“Even in our sleep, pain which cannot forget falls drop by drop on the heart until, against our will, in our own despair, comes wisdom from the awful grace of God.”
I collect certain people. Pack them into life’s travel bag, looking them up at the first sign of hardship and pain. I speed dial them in search of the comfort brought by their voices and presence.
These are my friends who are well-acquainted with grief.
Grief tumbles off the page when I look at the assaults on their lives. Suicide of a parent. The death of a brother to AIDS. Brain tumor in a grandson. Painful marriages and divorces. Emotional, physical and sexual abuse. Tragic death of a child. Painful betrayal by trusted people. But they have taken pain captive, these strong ones, looked it straight in the eyes, and gifted others with hard won comfort because grief talks to grief.
I seek out members of this tribe during my own seasons of struggle.
They display strength in the worst moments of life while remaining gentle and empathetic enough to respond to the pain they see in the rest of us. The hard moments leave a mark, but that mark isn’t named bitterness, or self-pity, or cold-heartedness.

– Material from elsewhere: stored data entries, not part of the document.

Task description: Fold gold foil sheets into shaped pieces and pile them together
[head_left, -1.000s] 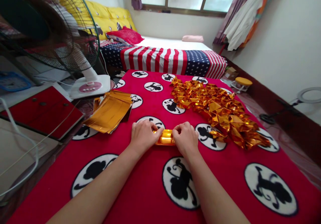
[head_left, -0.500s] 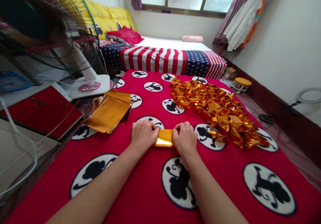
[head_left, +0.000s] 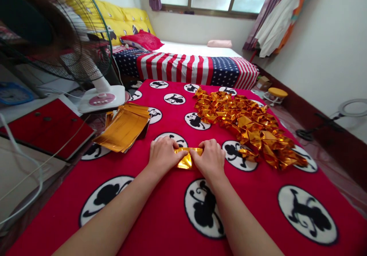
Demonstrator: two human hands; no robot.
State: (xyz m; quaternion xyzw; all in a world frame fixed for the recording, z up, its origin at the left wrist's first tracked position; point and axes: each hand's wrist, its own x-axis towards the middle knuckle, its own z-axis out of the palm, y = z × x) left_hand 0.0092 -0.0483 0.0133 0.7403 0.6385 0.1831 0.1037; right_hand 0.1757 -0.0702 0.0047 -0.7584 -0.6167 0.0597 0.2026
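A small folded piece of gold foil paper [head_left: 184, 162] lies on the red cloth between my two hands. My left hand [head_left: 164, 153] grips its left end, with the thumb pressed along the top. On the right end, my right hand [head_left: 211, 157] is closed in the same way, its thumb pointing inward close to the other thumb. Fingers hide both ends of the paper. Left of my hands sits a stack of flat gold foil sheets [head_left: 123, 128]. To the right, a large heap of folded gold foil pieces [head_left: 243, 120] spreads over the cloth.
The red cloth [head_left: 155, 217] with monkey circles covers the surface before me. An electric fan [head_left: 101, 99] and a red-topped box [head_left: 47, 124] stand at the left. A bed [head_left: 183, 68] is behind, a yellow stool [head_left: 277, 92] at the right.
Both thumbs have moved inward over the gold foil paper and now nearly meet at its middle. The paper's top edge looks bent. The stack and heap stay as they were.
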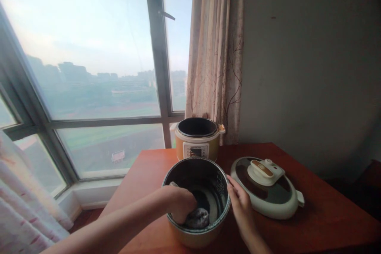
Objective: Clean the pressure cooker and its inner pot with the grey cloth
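Note:
A deep inner pot (193,168) with a dark, wet-looking inside and a pale outside stands at the front of the table, its mouth tipped toward me. My left hand (182,203) reaches over its near left rim and is closed around a grey cloth (200,218). The cloth bunches out below the fingers against the inner wall; the fingertips are hidden. At the right side of the rim, my right hand (240,198) grips the pot, thumb and fingers along the edge.
Behind the pot stands an electric pressure cooker body (181,147), uncovered, with a control panel in front. Its cream lid (276,202) lies on the reddish table (321,214) to the right. A window (98,67) and a curtain (211,47) rise beyond the table.

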Demonstrator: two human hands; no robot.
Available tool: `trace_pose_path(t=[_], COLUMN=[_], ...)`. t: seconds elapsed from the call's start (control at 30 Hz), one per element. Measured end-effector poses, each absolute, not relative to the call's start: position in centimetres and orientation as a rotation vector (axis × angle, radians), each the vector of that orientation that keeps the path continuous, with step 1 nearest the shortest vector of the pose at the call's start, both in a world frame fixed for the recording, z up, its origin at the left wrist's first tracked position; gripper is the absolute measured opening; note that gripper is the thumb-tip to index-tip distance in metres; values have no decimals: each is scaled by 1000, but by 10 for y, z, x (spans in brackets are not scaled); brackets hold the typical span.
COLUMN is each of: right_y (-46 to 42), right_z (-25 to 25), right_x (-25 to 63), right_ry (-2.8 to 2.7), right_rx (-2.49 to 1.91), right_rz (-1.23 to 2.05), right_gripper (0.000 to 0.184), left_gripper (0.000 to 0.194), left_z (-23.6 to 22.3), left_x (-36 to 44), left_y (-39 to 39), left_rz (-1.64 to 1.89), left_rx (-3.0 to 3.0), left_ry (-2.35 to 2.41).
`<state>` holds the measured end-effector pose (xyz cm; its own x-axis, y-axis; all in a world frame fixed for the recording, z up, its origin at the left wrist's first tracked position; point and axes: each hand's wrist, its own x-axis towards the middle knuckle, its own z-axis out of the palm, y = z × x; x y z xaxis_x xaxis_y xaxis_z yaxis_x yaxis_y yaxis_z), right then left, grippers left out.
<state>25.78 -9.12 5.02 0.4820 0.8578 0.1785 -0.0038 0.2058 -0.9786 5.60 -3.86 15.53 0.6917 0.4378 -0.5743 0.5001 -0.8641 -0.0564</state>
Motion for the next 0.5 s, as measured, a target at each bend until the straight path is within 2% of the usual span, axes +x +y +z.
trace_pose_path(t=[0.13,0.33,0.5], right_y=[-90,-87,-87], right_z=[49,44,40], right_x=[255,255,257], right_ry=[-854,-830,-854], right_rx=[-1219,-1225,-1219], right_rz=[716,719,727], right_gripper=[57,58,58], left_gripper=[17,35,32], left_z=[154,143,130], left_x=[61,93,111], left_y=[-36,-38,-26], left_rz=[-923,-582,-299], left_rx=[2726,2581,2440], left_ry=[640,936,1150])
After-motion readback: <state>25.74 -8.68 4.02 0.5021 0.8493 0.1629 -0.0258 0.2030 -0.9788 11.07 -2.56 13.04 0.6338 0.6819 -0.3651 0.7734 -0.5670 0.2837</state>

Not everyone manages this feat.
One friend opened her farmhouse to strangers over the past year. The family of a man suffering from a brain aneurysm needed a place to stay while he received treatment in a nearby hospital far from their home. My friend soothed this frightened and hurting family, hosting them for two weeks during their season of turmoil, introducing them to horses, goats, chickens, and a paddle boat on the pond. Wonderful distractions from the worry.

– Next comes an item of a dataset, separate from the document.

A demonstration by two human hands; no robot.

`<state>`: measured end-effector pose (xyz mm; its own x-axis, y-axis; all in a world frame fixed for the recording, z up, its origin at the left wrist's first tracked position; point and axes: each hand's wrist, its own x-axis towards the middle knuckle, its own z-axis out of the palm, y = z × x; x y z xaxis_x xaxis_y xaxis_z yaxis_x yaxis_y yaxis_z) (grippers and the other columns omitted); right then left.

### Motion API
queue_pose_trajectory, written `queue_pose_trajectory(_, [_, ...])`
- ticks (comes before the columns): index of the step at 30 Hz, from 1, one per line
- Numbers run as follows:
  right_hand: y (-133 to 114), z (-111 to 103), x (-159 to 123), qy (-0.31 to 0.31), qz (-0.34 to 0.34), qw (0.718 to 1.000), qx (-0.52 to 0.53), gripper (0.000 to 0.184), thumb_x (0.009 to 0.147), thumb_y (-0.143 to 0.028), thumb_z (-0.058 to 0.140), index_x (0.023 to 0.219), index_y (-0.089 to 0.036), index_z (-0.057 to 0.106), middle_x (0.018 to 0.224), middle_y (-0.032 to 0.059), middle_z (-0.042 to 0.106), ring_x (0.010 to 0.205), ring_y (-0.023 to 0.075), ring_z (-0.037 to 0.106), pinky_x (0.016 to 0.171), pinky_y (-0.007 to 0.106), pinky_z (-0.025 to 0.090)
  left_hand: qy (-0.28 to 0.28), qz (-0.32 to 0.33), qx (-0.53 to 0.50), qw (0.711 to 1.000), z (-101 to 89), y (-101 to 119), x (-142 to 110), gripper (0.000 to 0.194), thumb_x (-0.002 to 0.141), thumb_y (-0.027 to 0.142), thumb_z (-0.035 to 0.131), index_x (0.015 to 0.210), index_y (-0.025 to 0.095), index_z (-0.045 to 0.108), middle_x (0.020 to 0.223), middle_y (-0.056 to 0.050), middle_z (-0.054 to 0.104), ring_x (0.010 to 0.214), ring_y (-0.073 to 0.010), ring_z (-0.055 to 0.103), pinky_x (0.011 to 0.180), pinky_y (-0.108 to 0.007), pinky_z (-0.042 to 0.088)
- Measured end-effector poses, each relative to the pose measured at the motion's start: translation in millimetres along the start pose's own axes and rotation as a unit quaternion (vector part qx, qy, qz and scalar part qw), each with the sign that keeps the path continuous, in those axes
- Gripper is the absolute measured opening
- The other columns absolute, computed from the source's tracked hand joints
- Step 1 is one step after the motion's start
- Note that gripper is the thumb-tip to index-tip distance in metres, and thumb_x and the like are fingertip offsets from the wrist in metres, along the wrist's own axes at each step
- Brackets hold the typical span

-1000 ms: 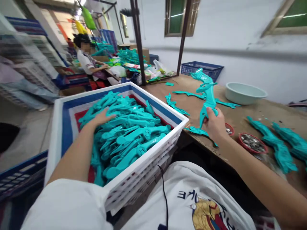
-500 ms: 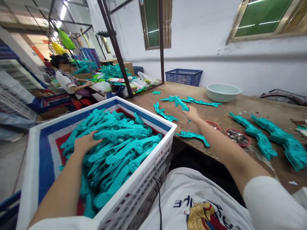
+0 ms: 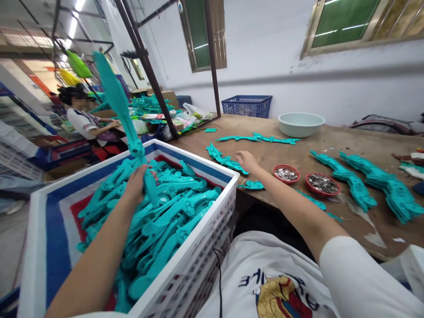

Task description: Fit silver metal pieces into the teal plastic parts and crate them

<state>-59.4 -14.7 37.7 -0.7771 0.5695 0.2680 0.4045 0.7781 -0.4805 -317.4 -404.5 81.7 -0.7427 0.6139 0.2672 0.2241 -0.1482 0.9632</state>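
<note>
We're in a long workshop rm w/ white-painted walls [image 3: 258,53], a grey band running along them. Two windows w/ green panes [image 3: 341,22] sit high on the wall, a narrower window [image 3: 200,35] further back. Strip lights [image 3: 74,4] run along the ceiling, w/ dark metal framing below. A wooden workbench [image 3: 334,148] runs along the wall, top scuffed & worn. Two dark metal posts [image 3: 149,79] rise at its far L corner & far edge. Blue plastic crate [image 3: 247,106] just past the far edge, pale basin [image 3: 300,123] on the bench near it. Grey floor [image 3: 9,260] at bottom L.
</note>
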Motion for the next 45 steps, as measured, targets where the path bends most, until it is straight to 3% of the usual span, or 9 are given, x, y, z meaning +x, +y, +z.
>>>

The visit would not end well.
The young mom would find herself an unexpected widow, and her children would find themselves fatherless. My friend offered all she had – her
kindness and prayers and her home situated away from the sterile hospital environment. They fed the animals, paddle-boated on the pond, romped through the fields.
It’s messy to step into someone else’s loss. Words fail us, coming slowly. We feel awkward, unsure. But a person well-acquainted with grief knows what the hurting long to hear.
Nearly 50 years ago when Martin Luther King was assassinated, riots erupted throughout the country. But one man, well-acquainted with grief himself, calmed an Indianapolis crowd in a poor section of the city. The crowd waited to hear Presidential candidate Robert Kennedy, but they hadn’t heard yet about King’s assassination. Kennedy shared the news with them, connecting to the crowd by referencing his own pain experienced after the death of his brother, President John F. Kennedy. Then he recited one of his favorite poems:
Even in our sleep, pain which cannot forget
falls drop by drop upon the heart,
until, in our own despair,
against our will,
through the awful grace of God.
Many other American cities burned that night after King was killed. But calm descended on Indianapolis. Kennedy’s grief spoke to their grief, helping to usher in calm.
Eventually we all experience loss and grief. No one gets out of this life without scars. Some lives just seem more battered than others. But I love these battered people with all their beautiful wounds and scars and wide-open hearts that have eyes to see and ears to hear the sometimes unspoken pain in others.“A man of sorrows, well-acquainted with grief.” My favorite description of the Incarnate God, unflinching in the face of hardship and death. These folks emulate Him.